▸ **PROBLEM STATEMENT**: State how many lines of the listing below include the word "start". Give only the number.

▸ **DATA SEGMENT**:
_ _ _ _ _ _ _
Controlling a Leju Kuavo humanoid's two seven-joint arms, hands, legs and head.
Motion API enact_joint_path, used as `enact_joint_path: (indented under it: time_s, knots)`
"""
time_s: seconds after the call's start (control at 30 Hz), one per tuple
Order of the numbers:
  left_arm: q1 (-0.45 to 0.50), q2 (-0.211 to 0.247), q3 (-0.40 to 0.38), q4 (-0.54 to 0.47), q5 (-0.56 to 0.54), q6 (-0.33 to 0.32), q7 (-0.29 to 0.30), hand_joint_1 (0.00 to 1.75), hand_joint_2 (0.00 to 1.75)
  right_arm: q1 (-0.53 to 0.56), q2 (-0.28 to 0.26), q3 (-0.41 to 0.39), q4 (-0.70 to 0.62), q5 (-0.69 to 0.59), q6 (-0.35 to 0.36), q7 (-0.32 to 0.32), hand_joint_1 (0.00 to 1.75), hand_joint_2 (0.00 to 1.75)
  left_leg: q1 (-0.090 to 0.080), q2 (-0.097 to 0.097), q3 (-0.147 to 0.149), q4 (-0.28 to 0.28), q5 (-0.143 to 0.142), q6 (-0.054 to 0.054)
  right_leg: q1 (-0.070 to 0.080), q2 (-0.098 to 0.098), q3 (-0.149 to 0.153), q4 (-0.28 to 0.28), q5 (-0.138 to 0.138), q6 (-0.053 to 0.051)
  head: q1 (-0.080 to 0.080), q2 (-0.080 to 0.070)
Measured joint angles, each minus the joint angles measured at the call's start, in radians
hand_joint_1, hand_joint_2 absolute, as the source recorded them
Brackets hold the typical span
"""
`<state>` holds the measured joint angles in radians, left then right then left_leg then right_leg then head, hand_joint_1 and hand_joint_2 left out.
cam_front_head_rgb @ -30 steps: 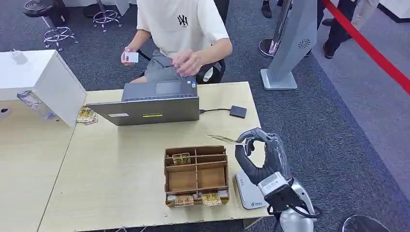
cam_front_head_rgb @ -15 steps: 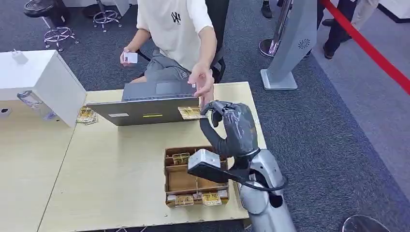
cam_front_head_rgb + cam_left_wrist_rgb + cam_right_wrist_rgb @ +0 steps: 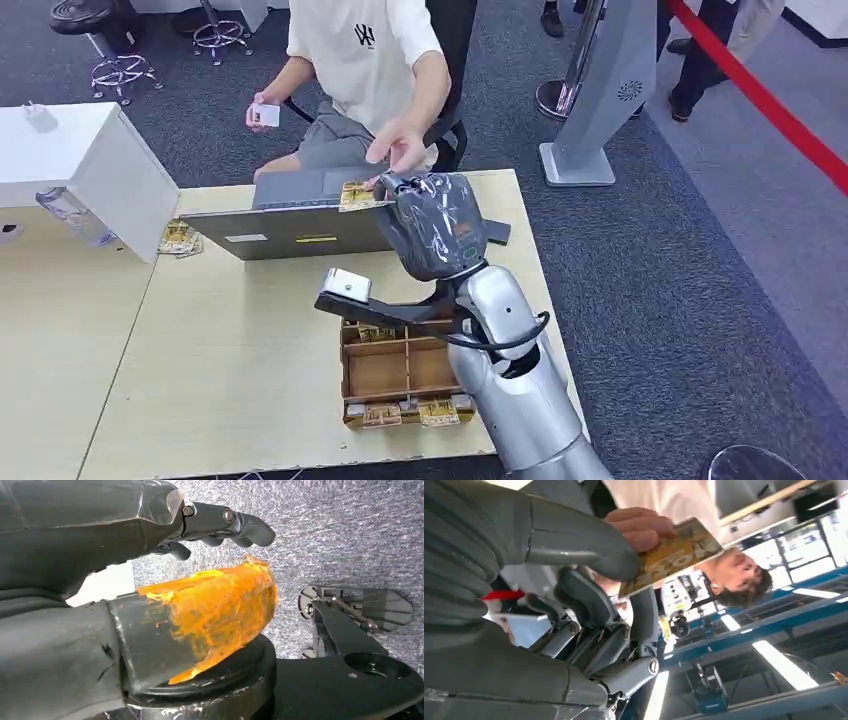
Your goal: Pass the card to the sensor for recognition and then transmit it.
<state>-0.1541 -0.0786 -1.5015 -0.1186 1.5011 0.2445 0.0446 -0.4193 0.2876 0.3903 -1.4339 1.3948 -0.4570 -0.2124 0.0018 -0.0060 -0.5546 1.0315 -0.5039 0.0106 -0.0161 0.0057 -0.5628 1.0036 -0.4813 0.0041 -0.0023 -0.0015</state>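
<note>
My right hand [image 3: 432,225] reaches over the back of the laptop [image 3: 300,228] and pinches a gold card [image 3: 355,193] by its near end. A seated person's hand [image 3: 398,150] touches the card's far end. In the right wrist view my grey thumb [image 3: 574,535] presses the card [image 3: 674,555], and the person's fingers [image 3: 639,530] lie on its edge. A small black reader box [image 3: 498,232] peeks out beside my wrist on the table. My left hand [image 3: 150,520] hangs over the carpet, fingers apart and holding nothing.
A wooden divided box [image 3: 405,372] with several gold cards stands below my forearm. A white box [image 3: 95,165] sits at the table's left, loose cards [image 3: 178,238] beside it. The person's other hand holds a white card [image 3: 266,115]. A grey kiosk base [image 3: 575,165] stands at the right.
My right arm swung from the table's right edge up and left over the laptop, carrying the card. The person's hand reached out and met the card.
</note>
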Motion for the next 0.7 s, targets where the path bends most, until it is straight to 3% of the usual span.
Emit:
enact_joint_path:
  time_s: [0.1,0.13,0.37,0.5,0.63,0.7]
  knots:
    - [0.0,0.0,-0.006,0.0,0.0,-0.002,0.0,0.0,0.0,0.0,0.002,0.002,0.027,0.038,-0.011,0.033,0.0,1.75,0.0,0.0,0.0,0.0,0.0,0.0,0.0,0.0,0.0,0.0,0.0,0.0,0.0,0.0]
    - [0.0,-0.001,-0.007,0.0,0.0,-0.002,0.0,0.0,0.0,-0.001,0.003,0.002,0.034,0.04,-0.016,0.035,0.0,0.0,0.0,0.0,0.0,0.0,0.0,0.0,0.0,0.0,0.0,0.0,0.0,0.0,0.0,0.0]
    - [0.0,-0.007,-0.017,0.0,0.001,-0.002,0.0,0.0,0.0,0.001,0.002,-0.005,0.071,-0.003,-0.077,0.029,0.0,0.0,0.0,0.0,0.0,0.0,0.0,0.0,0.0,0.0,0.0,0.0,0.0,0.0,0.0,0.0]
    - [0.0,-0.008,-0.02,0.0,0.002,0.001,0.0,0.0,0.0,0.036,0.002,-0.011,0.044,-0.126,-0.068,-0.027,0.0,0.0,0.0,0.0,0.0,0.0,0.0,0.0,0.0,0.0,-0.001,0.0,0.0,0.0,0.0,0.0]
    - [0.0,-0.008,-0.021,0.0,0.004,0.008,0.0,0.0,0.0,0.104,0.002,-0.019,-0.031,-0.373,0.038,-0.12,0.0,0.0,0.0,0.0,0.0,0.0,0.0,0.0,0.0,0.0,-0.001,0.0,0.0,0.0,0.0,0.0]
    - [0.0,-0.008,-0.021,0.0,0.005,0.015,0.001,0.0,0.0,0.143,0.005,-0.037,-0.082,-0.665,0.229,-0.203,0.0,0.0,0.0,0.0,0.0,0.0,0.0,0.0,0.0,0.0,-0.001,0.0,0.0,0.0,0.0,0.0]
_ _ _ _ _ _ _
▸ **YOUR SOLUTION**: 2